DATA SEGMENT:
__________________________________________________
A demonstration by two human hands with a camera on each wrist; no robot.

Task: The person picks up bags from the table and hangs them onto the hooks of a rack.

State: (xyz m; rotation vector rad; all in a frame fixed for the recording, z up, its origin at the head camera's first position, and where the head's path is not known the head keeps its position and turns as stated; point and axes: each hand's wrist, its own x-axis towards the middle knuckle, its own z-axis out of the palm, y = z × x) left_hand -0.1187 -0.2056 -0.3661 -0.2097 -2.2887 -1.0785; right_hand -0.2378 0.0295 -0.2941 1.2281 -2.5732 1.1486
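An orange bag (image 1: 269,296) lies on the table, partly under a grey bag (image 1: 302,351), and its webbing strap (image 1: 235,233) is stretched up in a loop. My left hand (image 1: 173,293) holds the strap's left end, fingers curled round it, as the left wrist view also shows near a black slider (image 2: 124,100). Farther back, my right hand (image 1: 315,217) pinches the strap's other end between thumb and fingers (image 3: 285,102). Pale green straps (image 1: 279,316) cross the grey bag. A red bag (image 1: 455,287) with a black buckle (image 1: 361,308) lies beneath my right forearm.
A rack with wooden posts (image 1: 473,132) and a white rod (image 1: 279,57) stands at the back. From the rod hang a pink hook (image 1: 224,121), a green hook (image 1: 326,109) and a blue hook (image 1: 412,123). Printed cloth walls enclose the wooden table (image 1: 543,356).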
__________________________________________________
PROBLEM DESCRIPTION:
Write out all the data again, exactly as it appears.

FINISHED EXERCISE:
A demonstration by two human hands with a camera on each wrist; no robot.

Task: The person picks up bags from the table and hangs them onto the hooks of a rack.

State: (xyz m; rotation vector rad; all in a frame fixed for the recording, z up, its origin at the head camera's first position, and where the head's path is not known the head keeps its position and turns as stated; point and axes: each hand's wrist, its own x-axis towards the middle knuckle, its own z-axis out of the palm, y = z × x) left_hand -0.1187 -0.2056 -0.3661 -0.2097 -2.2887 -1.0785; right_hand -0.2378 0.0295 -0.2941 1.2281 -2.5732 1.1486
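An orange bag (image 1: 269,296) lies on the table, partly under a grey bag (image 1: 302,351), and its webbing strap (image 1: 235,233) is stretched up in a loop. My left hand (image 1: 173,293) holds the strap's left end, fingers curled round it, as the left wrist view also shows near a black slider (image 2: 124,100). Farther back, my right hand (image 1: 315,217) pinches the strap's other end between thumb and fingers (image 3: 285,102). Pale green straps (image 1: 279,316) cross the grey bag. A red bag (image 1: 455,287) with a black buckle (image 1: 361,308) lies beneath my right forearm.
A rack with wooden posts (image 1: 473,132) and a white rod (image 1: 279,57) stands at the back. From the rod hang a pink hook (image 1: 224,121), a green hook (image 1: 326,109) and a blue hook (image 1: 412,123). Printed cloth walls enclose the wooden table (image 1: 543,356).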

The output for this exercise is complete.